WORK INSTRUCTION: Exactly the lines below starting at the line with "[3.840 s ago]" and ending at the line with "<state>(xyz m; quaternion" are wanted, with both ends included. Leave out the pictures and add no other lines.

RECORDS FOR THIS EXERCISE:
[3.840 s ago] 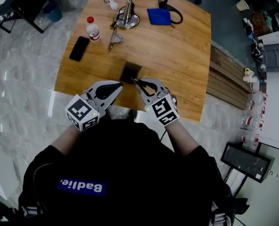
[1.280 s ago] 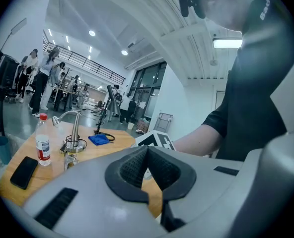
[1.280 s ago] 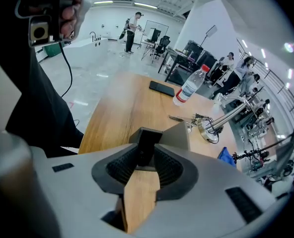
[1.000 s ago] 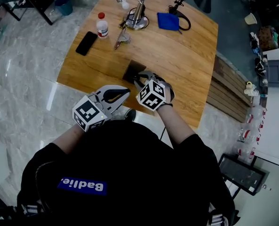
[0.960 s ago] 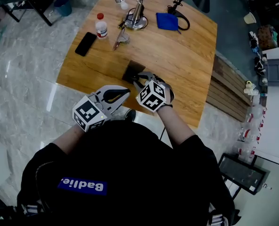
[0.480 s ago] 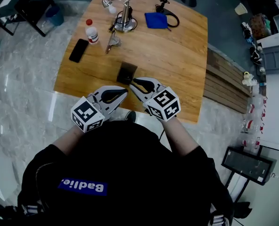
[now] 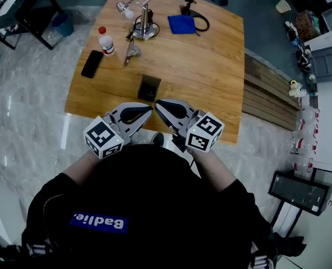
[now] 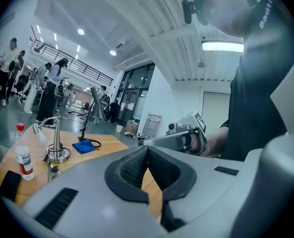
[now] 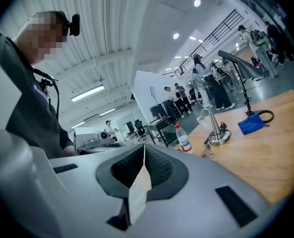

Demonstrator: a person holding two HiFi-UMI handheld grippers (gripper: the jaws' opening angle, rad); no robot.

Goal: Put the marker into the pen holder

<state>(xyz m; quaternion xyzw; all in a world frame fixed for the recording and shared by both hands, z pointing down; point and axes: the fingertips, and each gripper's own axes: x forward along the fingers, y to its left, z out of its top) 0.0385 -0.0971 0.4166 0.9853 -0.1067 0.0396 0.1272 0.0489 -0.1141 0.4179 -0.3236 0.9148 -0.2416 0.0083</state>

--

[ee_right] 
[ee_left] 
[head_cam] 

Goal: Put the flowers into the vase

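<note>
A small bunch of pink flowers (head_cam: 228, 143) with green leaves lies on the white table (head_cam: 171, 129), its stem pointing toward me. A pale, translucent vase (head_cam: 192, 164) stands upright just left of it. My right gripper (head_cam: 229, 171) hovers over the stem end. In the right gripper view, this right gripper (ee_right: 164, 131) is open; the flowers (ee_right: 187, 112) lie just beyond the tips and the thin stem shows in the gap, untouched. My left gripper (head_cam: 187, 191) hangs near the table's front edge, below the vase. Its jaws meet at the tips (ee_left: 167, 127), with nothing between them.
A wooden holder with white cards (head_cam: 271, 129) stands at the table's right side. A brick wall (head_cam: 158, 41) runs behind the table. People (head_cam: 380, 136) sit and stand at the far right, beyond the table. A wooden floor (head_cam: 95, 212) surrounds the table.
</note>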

THE COMPLETED TASK:
[3.840 s ago] 
[1.280 s ago] 
[1.280 s ago] 
[1.000 s ago] 
[0.960 s ago] 
[0.480 s ago] 
[now] 
[now] 
[now] 

Demonstrator: a person holding two HiFi-UMI handheld grippers (gripper: the jaws' opening angle, rad); no robot.

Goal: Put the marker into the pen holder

<state>(xyz m; quaternion xyzw; all in a world frame fixed for the recording and shared by both hands, z pointing down; point and axes: the fingertips, and each gripper's own axes: x forward along the fingers, y to its left, z out of its top) 0.0385 -0.0971 0.4166 0.9853 -0.1067 0.0396 0.1272 0.0489 -0.1141 0.4179 -0.3236 0.9148 -0.2416 0.0083</state>

The submitted response is complete.